Will there be other kinds of iterators in the future? E.g. will there be a sliding-neighborhood iterator, or whole tile iterator?


Yes. I think we need all of those you mention.

And if so, should an ImageOp be allowed to have more than one iterator associated with it at the same time?


Primarily I think that each ImageData object would deliver back one type of iterator - say one of the types you mention. But if different threads (once multi-threading is there) were filling different areas on an image, then they would each need an iterator for the portion they are filling in. I think in that case each thread would be talking to a different ImageData object though. These different ImageData objects would be pulling data from the same underlying Image though.

Ok, so here is the big problem I am noticing. If you put an image iterator object into an image, you end up with circular references. Because of this, it is unclear to me how to make an ImageData manage an image iterator with out creating a lot of problems when it comes time to free up the memory.

One way of dealing with this is to simply unref the image once after adding the image iterator object. This, however, exposes an implementation detail of the image iterator that shouldn't be exposed. It also bugs me to write code like that. It feels fragile and makes me think there is a better way.

Another way of handling this is to pass the Data objects to process and let process() choose the best iterator _and_ loop over the data (including incrementing the iterator). I don't like this option because it makes it harder to use process() in multiple threads, or a render farm.

We could also pass both the data inputs and the data iterators. I don't like this because it feels like we are passing pointers and pointers to the pointers, which is pointless.

Finally, we could generalize data iterators (which is what we need to do eventually, anyway) so that you can create iterators for other types of data, even ones that don't necessarly need the concept of iteration (like scalars). I kinda don't like the idea of faux iterators (cause they don't do what they should), so this is what I suggest:

Move ImageIterator to a subclass of ImageData. This makes sense, because an image iterator presents a subset of ImageData (and thus, valid image data).

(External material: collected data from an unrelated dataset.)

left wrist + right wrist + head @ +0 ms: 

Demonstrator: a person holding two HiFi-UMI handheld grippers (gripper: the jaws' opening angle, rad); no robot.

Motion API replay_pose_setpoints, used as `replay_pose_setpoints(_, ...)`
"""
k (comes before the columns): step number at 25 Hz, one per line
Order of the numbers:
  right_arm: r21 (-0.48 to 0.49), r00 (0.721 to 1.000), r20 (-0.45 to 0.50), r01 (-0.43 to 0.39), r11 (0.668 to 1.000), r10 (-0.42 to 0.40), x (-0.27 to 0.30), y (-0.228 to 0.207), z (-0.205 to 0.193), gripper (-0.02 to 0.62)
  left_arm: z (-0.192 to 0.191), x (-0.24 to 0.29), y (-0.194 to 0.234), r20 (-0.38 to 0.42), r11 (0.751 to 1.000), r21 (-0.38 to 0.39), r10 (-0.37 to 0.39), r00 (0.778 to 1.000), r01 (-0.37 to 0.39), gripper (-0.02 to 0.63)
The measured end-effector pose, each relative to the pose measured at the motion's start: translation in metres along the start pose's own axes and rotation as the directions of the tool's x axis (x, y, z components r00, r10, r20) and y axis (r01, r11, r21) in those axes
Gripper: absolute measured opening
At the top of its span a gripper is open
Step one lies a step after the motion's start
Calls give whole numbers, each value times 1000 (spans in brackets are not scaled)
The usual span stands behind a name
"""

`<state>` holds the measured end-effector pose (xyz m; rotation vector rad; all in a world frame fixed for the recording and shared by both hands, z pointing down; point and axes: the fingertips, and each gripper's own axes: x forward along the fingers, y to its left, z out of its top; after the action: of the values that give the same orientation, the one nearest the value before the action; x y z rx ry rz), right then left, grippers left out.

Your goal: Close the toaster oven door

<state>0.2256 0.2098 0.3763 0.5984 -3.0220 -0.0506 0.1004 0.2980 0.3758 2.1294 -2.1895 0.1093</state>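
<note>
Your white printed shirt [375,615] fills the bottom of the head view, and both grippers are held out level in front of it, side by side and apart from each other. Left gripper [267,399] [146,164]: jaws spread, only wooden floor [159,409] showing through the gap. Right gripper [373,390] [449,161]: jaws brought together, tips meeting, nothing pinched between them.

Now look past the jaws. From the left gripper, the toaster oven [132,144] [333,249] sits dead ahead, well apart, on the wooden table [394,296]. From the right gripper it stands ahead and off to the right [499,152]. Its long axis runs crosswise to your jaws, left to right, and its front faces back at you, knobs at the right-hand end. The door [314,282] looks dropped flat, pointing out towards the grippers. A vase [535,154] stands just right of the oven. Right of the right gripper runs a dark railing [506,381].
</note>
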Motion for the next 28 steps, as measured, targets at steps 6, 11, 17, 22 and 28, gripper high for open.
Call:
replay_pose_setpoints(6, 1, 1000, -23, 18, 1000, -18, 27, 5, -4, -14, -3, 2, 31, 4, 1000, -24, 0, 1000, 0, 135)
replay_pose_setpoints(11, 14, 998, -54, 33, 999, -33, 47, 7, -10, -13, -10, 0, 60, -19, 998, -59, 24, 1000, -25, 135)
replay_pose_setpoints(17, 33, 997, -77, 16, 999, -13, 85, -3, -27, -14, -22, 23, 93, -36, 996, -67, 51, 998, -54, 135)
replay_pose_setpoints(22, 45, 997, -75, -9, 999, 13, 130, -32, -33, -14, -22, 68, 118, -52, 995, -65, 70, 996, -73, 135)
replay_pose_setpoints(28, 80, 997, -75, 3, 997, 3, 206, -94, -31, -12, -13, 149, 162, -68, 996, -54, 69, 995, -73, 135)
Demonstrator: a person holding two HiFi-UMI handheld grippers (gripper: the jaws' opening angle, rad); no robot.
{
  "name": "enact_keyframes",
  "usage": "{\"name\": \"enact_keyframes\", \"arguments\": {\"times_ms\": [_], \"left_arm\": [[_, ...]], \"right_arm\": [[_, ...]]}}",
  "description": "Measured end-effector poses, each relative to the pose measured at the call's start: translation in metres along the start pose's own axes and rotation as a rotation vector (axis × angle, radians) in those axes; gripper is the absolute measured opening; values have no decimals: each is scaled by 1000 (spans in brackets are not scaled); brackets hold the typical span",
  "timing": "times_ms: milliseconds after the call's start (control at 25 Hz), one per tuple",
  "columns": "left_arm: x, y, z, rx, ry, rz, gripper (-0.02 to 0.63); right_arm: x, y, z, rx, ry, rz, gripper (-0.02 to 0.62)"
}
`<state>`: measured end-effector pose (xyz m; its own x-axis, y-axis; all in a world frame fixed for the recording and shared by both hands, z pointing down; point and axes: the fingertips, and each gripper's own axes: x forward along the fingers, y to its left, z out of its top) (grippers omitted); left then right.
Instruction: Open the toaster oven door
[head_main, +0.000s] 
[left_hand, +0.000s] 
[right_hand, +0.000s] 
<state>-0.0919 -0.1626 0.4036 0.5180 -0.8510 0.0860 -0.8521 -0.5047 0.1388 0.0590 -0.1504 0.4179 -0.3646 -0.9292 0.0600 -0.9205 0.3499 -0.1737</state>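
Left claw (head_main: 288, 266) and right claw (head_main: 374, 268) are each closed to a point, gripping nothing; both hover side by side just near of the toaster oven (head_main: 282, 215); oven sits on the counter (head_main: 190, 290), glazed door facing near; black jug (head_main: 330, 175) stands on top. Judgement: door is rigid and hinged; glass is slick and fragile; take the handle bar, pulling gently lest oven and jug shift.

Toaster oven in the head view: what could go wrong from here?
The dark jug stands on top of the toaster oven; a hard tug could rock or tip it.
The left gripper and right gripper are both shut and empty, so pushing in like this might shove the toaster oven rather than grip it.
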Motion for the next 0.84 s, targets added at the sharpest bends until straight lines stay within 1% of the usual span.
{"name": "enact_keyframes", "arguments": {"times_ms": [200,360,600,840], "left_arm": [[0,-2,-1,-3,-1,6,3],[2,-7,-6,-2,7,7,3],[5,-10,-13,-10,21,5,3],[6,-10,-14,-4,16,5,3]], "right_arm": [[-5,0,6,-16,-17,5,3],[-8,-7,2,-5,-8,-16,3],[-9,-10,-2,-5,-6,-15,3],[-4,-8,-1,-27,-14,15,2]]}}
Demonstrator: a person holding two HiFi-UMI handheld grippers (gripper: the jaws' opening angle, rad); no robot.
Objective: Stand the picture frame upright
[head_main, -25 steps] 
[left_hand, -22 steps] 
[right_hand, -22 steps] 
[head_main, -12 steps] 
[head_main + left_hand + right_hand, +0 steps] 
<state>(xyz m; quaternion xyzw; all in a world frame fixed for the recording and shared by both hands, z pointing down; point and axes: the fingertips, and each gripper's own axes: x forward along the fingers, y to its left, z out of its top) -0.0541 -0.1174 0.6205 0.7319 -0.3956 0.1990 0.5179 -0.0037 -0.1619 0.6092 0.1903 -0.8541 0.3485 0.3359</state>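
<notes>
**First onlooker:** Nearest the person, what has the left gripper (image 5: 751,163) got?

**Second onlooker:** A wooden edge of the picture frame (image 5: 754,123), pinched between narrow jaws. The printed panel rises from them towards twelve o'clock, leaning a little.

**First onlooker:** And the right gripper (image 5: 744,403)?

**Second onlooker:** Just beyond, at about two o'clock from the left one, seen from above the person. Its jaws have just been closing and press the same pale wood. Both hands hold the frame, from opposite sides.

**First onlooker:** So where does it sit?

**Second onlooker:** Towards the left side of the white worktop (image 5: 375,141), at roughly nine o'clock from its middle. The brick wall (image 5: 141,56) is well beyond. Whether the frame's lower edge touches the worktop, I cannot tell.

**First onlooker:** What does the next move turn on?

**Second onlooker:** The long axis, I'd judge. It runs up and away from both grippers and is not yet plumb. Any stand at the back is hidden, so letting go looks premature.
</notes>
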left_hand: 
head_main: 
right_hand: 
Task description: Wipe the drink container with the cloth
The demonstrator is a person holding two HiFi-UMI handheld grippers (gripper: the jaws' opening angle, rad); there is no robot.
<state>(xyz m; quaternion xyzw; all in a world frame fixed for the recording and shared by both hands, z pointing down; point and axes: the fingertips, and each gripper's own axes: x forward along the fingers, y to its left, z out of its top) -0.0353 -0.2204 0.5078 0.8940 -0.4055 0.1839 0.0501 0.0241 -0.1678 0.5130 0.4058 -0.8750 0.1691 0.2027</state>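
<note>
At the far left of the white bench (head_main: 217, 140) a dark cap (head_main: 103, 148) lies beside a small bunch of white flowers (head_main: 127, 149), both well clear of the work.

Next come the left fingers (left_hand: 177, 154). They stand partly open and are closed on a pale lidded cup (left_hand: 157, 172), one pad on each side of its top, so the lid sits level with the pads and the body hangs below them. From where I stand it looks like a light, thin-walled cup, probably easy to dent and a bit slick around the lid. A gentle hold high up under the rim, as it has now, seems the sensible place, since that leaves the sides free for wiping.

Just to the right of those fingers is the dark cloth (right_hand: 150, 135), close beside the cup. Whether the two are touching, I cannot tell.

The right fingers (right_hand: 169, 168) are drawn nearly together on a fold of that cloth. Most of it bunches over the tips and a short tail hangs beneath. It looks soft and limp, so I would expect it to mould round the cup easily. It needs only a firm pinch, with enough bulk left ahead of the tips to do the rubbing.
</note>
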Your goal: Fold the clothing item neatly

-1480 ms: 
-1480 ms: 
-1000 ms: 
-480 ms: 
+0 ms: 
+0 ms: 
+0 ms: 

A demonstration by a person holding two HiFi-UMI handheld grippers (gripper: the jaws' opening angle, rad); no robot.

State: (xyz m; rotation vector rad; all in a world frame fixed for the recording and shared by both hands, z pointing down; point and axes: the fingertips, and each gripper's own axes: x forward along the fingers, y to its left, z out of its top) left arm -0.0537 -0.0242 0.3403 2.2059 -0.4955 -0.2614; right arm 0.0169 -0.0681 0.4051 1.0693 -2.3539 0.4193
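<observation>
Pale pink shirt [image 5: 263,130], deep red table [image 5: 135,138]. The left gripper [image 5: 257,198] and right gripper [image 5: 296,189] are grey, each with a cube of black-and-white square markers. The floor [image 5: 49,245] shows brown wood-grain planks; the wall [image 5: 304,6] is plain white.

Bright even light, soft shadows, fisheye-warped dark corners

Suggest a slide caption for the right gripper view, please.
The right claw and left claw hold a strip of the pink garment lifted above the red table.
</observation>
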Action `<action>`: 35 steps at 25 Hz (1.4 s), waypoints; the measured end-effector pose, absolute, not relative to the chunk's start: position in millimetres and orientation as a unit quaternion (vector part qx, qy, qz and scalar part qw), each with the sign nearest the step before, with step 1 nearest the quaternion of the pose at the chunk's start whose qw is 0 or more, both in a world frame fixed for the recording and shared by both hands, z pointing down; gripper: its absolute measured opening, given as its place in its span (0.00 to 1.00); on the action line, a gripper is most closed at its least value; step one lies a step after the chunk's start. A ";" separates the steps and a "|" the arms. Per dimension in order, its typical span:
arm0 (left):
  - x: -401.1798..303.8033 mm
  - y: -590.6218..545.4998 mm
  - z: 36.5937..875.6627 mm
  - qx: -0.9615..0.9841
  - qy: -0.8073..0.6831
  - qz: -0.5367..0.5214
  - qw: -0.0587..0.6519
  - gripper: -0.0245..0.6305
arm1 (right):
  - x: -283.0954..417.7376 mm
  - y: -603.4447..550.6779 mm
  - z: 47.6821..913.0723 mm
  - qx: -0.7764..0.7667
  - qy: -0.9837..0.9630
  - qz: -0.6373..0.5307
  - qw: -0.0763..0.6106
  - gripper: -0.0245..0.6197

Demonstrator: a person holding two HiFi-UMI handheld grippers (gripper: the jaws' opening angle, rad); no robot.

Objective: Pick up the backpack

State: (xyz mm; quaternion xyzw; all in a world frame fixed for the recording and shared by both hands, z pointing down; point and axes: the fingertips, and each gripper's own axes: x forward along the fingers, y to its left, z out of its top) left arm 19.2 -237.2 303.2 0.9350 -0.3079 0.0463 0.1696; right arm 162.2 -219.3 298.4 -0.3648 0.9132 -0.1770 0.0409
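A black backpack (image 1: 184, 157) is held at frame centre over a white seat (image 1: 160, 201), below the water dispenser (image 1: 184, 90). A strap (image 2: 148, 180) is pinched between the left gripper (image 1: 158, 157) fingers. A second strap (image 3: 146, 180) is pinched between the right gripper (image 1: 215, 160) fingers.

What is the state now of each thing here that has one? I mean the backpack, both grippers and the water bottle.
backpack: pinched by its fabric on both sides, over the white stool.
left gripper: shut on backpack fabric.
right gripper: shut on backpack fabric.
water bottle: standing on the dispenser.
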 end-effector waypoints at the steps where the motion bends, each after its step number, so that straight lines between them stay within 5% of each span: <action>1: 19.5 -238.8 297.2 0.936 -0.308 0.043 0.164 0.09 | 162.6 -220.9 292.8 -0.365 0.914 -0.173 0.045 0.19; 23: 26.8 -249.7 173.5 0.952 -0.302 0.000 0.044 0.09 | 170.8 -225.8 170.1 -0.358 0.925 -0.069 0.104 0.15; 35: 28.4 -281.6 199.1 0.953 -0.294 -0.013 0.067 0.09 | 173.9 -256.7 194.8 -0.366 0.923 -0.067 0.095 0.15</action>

This also makes sense because an ImageIterator is just an image, with a smaller rectangle, that also happens to know how to move the rectangle around the larger image.

Then, after you create the ImageIterator, you can pass it with the rest of the data objects just like it was an image, and process() and even cast it as such. Further, process doesn't need to know if it is scan line processing or not (for point ops anyway). It just processes the entire subrectangle of the ImageIterator. If you want to process scanlines, just set the image iterator to have a height of one, but this is easily changed. It may be benificial here to have the op have a hinting function that suggests or enforces the best processing size.

I like this last solution the best (as if my verbage bias wasn't enough)

What do you think is the best way to go?